Posted by grass_widow (My Page) on
Thu, Mar 8, 07 at 10:16

I am what is known as a grass widow (husband works away frequently).

After being married for 6 years; the first year was great, the second year he got a new job that involved him working away about 60% or more of the time, after a few years of that he was promoted to a high paying position that meant he didnt have to work away anymore but that also meant more working hours. He has been promoted again and is now in a position where he has to work away frequently again, im so sick of this lifestyle of the grass widow.

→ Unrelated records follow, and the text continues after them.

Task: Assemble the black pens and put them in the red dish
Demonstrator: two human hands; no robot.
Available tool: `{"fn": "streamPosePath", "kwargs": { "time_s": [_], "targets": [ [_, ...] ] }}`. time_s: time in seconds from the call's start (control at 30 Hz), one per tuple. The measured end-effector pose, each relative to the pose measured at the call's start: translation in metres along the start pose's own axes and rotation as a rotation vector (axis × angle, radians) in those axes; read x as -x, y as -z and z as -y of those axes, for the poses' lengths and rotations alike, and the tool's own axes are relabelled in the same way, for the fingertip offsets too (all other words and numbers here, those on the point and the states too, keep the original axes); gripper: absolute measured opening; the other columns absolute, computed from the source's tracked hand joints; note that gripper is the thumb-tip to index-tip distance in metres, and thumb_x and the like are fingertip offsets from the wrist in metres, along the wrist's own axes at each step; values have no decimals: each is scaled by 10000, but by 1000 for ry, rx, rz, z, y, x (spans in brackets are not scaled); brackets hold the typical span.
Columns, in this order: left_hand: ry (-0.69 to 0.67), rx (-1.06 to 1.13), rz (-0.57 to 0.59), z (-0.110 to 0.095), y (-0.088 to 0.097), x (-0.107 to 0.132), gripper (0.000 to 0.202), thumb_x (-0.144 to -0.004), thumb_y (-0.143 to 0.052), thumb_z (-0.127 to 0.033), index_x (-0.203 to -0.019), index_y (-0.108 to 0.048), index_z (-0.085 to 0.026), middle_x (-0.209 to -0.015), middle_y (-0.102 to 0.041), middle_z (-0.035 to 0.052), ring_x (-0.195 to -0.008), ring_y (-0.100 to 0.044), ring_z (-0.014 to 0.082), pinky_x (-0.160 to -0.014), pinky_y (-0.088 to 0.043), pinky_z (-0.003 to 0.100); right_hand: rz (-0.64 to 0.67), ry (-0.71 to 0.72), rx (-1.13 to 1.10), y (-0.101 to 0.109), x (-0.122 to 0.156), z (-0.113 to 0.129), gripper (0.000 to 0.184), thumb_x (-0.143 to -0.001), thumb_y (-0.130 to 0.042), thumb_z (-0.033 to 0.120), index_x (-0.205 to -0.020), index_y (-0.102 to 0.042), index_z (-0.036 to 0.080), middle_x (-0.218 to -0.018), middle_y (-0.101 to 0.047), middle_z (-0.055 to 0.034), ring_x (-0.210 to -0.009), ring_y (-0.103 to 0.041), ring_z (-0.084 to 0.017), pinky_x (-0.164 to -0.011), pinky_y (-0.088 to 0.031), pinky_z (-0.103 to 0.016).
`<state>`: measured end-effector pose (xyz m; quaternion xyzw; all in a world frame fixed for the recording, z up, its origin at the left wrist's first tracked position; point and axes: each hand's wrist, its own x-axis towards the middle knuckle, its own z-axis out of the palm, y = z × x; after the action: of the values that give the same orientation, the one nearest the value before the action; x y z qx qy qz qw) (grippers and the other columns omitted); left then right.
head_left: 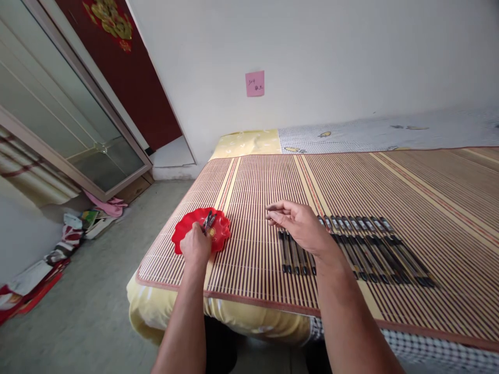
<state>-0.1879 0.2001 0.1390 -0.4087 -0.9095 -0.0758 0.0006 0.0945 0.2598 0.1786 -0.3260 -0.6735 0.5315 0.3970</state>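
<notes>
My left hand (196, 244) is closed around a small bunch of dark pens (208, 222) over a red scalloped dish (183, 228) on the bamboo mat (253, 182). My right hand (298, 223) hovers above the left end of a long row of dark pens (370, 249) laid side by side on the mat. Its fingers are curled loosely and pressed together, pointing left; nothing shows between them.
The mat covers a bed with a yellow sheet (249, 141) and a patterned cloth (351, 136) against a white wall with a pink note (254, 83). A glass door (78, 130) and clutter on the floor (70, 234) lie to the left.
</notes>
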Motion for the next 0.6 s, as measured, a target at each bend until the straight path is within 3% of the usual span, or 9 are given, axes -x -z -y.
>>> {"fn": "streamPosePath", "kwargs": {
  "time_s": [0.17,0.33,0.6],
  "targets": [
    [-48,0,27,-1,-4,0,312,-956,-510,-403,-1150,-629,-190,-1068,-789,177,-1041,-742,375,-822,-532,436,6,13,4,-3,-2,-3,281,-936,-687,425,-1109,-723,207,-1062,-747,-103,-926,-724,-212,-899,-618,-426],
    [-56,7,73,1,-2,2,366,-903,-623,-409,-1205,-603,-204,-1127,-788,150,-1075,-736,360,-839,-531,418,14,10,0,-3,-2,-4,266,-936,-683,421,-1099,-724,215,-1051,-748,-97,-939,-723,-214,-903,-616,-423],
    [-40,-30,99,7,0,4,311,-884,-640,-457,-1064,-675,-206,-1088,-793,146,-1059,-737,351,-817,-541,402,14,6,5,-2,-3,-6,282,-935,-679,425,-1118,-721,214,-1062,-741,-99,-937,-721,-213,-908,-620,-430]
  ]
}}
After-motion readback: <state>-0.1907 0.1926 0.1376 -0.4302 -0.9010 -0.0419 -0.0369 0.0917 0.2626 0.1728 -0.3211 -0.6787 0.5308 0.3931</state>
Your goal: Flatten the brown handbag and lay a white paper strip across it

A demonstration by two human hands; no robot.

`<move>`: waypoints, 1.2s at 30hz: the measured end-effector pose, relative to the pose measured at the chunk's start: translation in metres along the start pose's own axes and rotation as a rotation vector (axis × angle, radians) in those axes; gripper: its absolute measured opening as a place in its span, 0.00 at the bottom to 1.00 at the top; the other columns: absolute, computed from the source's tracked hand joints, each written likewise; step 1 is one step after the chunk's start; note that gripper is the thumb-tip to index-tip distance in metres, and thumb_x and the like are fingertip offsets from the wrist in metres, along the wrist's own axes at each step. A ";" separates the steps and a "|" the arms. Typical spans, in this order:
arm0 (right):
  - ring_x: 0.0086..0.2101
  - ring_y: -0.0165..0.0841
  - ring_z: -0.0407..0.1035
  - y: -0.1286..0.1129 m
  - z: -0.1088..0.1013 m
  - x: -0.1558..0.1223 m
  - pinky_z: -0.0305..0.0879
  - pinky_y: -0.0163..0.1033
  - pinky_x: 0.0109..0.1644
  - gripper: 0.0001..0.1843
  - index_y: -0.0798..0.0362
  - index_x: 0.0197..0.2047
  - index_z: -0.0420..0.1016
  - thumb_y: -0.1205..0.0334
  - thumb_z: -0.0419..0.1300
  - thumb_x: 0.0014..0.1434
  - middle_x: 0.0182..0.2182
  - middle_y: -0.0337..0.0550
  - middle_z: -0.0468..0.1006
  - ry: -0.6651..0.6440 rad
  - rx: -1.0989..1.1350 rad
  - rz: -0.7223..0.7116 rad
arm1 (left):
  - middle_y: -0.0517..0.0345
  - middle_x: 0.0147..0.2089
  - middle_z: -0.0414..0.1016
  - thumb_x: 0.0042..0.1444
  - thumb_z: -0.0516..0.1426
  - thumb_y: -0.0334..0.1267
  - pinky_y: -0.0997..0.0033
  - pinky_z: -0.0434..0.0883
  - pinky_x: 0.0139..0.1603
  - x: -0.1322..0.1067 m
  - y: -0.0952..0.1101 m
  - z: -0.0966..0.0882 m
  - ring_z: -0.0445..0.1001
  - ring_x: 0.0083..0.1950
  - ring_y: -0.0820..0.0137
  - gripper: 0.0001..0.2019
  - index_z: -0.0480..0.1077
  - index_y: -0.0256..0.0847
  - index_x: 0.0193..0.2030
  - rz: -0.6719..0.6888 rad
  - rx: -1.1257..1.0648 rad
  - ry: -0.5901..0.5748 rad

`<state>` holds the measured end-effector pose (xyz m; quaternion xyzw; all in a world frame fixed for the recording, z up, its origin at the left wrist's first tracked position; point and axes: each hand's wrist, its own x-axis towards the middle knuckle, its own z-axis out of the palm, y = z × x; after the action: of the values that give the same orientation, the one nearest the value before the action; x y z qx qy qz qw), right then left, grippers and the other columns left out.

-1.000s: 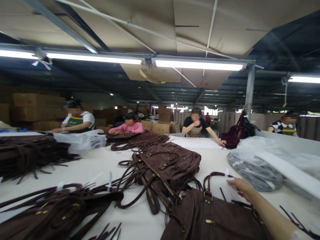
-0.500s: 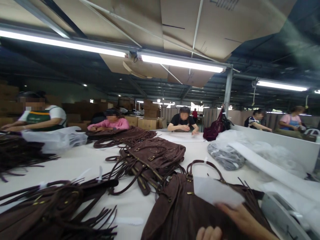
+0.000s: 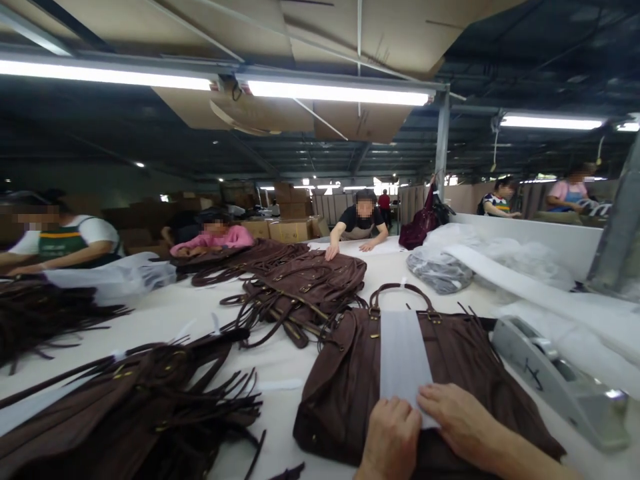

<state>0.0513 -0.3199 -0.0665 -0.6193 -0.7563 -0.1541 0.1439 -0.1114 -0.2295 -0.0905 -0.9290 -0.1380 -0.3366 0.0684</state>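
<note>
A dark brown leather handbag (image 3: 345, 373) lies flat on the white table (image 3: 190, 320) just in front of me, handles pointing away. A strip of white foam sheet (image 3: 403, 357) runs down its middle. My left hand (image 3: 393, 433) rests on the near end of the strip, fingers curled down onto it. My right hand (image 3: 463, 420) lies beside it with fingers flat, pressing the strip's lower right corner against the bag.
A grey tape dispenser (image 3: 560, 380) sits right of the bag. More brown bags (image 3: 305, 287) and fringed ones (image 3: 145, 400) are piled ahead and left. White foam rolls and plastic-wrapped bundles (image 3: 440, 270) lie at right. Several people work along the far side.
My view dropped and swung right. The white strip, loosely held in my right hand before, now lies straight along the bag, and both hands have come down onto its near end.
</note>
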 end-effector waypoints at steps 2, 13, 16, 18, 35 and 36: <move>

When my husband is at home he leaves for work at 5am and comes home no earlier than 6pm. He also has so many after work activites that he does that means he is out 2 nights a week and one day on the weekend.
I feel like I talk to him more on the phone than in person!

He is a self confessed work-a-holic, he cant seem to sit still for more than a minute. If we watch a movie at home he will be tapping away on his laptop at the same time because he cant just sit and watch the tv.

I have tried asking him to cut down on his weekend work and after work activities so now he only goes 2 nights a week and works one weekend day - but he makes me feel like im so needy for even asking him to do that, am I ??

I have had a long term live-in relationship before meeting my husband and that partner didnt seem to have any problem with wanting to be with me and spending time with me. My previous relationship didnt have any problems in the bedroom either, but my marriage is sexless and we sleep in different beds (his choice).

I feel like im sharing a house with someone and not actually married.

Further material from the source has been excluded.